4.12.2011

Comfort

This beautiful girl to the left is Diana. And I have absolutely fallen in love with her. I think some people look at her and see her disabilities and the obstacles she has to deal with. But for me, I just see perfection and God's masterpiece.

Every time I see Diana I'm always reminded of the idea of comfort for those who follow Christ. At Spark(our disciple now weekend) the speaker said "It's really great to live in America because we have everything we need. It's also bad to live in America because we have everything we need." It's so easy for me to get scared and stay in my comfort zone. I remember at Passion a few weeks ago just sitting in one of the worship sessions begging the Lord that I would go out and proclaim His name with fear and awe. That I wouldn't slip back into an easy life.

But I get nervous and I look around and think about going to school, and being in newspaper and math class, and all that biology homework I have to do. And suddenly I lose that ferver. I let the Lord fade back into a God that fits in better with my schedule. Because Jesus is sometimes scary. What I mean is that, following Jesus is scary. Getting yourself to the point in your life when you can say "To live is Christ, and to die is gain" is not an easy road.

Over the weekend, I watched a documentary called Beware of Christians that they had given us at Passion. Essentially, it is these four college guys who are Christians and they set out and backpack through Europe and ask people about what it means to be a Christian in hopes of finding out how Jesus "fits into American Christianity."

Well one of the guys was introducing himself and he said "Hi I'm Adam(or whatever his name was) and I'm a Christian, I'm just not sure I'm following Christ."

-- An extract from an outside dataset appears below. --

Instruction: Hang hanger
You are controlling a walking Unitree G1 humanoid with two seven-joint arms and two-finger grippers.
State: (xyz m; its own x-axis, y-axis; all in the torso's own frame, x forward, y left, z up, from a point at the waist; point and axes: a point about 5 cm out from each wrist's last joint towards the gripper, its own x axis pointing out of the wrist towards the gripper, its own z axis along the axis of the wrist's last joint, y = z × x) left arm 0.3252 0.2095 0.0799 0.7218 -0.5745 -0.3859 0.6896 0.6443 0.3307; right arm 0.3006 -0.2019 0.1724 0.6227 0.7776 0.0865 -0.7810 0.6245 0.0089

This is a scary statement. At least, it put fear into me. As Americans, it's easy to ignore the world around us. It's easy to live in our bubble, and only take care of ourselves. We're comfortable.

A wise friend once told me that kids with special needs are not here for us to teach them, but for them to teach us. And that's how it is with Diana. We're the ones with disabilities, not Diana. And the same is true for us followers of Christ who live in "comfort". We're the ones with the real disabilities. Christ does not call us to comfort.

I know for me, that means fighting daily the urge to serve a God whose comfortable to me.